Mrs. Mallett’s bedroom was the first floor front. Here the confusion was,
if possible, greater than in the other rooms. The bed had been completely
unmade and the clothes thrown separately on the floor, and everything else
was displaced. It was here indeed that the most noticeable features of the
disturbance were observed, for on the side of the looking-glass hung a very
long old-fashioned gold chain untouched, and on the dressing-table lay a
purse with the money still in it. And on the looking-glass, stuck into the
crack of the frame, was a half sheet of notepaper with this inscription
scrawled in pencil:—
To Mr. Martin Hewitt.
Mrs. Mallett is alright and in frends hands. She will
return soon alright, if you keep quiet. But if you folloe her or take any
steps the conseqinses will be very serious.
This paper was not only curious in itself, and curious as being addressed
to Hewitt, but it was plainly in the same handwriting as were the most of the
anonymous letters which Mrs. Mallett had produced the day before in Hewitt’s
office. Hewitt studied it attentively for a few moments and then thrust it in
his pocket and proceeded to inspect the rest of the rooms. All were the
same—simply well-furnished rooms turned upside down. The top floor
consisted of three comfortable attics, one used as a lumber-room and the
others used respectively as bedrooms for the servant and the deaf old woman.
None of these rooms appeared to have been entered, the girl said, on the
first night, but now the lumber-room was almost as confused as the rooms
downstairs. Two or three boxes were opened and their contents turned out. One
of these was what is called a steel trunk—a small one—which had
held old papers, the others were filled chiefly with old clothes.
The servant’s room next this was quite undisturbed and untouched; and then
Hewitt was admitted to the room of Mrs. Mallett’s deaf old pensioner. The old
woman sat propped up in her bed and looked with half-blind eyes at the peak
in the bedclothes made by her bent knees. The servant screamed in her ear,
but she neither moved nor spoke.
Hewitt laid his hand on her shoulder and said, in the slow and distinct
tones he had found best for reaching the senses of deaf people, “I hope you
are well. Did anything disturb you in the night?” But she only turned her
head half toward him and mumbled peevishly, “I wish you’d bring my tea.
You’re late enough this morning.” Nothing seemed likely to be got from her,
and Hewitt asked the servant, “Is she altogether bedridden?”

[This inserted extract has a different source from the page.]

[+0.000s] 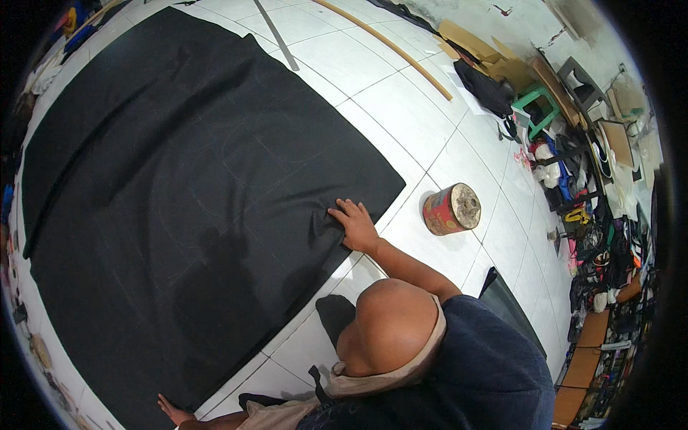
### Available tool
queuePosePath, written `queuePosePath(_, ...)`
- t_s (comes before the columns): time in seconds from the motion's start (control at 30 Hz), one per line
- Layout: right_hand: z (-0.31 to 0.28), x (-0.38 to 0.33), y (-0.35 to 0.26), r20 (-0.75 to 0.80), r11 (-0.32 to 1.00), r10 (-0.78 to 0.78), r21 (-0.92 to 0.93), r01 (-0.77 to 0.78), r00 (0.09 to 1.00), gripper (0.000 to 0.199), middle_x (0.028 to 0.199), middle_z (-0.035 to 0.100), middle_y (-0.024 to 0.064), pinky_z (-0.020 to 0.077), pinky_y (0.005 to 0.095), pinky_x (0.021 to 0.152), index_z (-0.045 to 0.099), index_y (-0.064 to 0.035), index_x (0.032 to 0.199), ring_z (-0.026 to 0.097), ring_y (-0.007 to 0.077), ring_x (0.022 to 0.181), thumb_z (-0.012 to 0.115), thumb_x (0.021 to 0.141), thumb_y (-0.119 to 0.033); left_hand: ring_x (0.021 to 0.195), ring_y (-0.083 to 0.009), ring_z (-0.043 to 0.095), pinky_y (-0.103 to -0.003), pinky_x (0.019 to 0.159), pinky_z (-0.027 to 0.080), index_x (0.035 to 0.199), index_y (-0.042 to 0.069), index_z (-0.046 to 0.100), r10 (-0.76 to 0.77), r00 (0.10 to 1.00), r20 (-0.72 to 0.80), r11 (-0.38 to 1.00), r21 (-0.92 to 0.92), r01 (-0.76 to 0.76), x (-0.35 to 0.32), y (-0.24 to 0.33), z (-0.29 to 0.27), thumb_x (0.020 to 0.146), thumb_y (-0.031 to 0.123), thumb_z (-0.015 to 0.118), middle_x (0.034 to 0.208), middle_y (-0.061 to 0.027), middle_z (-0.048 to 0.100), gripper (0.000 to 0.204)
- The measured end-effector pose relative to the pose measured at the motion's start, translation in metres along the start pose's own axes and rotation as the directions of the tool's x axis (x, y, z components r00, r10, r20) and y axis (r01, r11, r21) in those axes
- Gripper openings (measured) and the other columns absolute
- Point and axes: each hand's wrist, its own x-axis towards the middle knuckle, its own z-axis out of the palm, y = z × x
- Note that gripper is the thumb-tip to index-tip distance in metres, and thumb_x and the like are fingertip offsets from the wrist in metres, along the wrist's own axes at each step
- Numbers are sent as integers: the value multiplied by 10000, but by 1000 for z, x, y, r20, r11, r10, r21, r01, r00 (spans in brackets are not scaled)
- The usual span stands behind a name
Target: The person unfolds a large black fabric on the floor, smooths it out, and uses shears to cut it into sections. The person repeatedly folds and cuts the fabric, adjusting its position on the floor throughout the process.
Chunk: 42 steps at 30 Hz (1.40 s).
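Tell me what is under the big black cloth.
The black cloth lies spread flat on a white tiled floor, which shows along its edges. A hand presses on its near edge. Whatever sits beneath the middle is covered and cannot be seen.

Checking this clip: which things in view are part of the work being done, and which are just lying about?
In use:
black cloth spread on the tiled floor
right hand pressing the cloth's edge
left hand at the cloth's near corner

Lying about:
red tin on its side
long wooden stick
grey ruler
green stool
cardboard pieces
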Motion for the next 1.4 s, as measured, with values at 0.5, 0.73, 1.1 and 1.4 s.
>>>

“No,” the girl answered; “leastways she needn’t be. She stops in bed most
of the time, but she can get up when she likes—I’ve seen her. But
missis humours her and lets her do as she likes—and she gives plenty of
trouble. I don’t believe she’s as deaf as she makes out.”
“Indeed!” Hewitt answered. “Deafness is convenient sometimes, I know. Now
I want you to stay here while I make some inquiries. Perhaps you’d better
keep Mrs. Rudd’s servant with you if you want company. I don’t expect to be
very long gone, and in any case it wouldn’t do for her to go to her mistress
and say that Mrs. Mallett is missing, or it might upset her seriously.”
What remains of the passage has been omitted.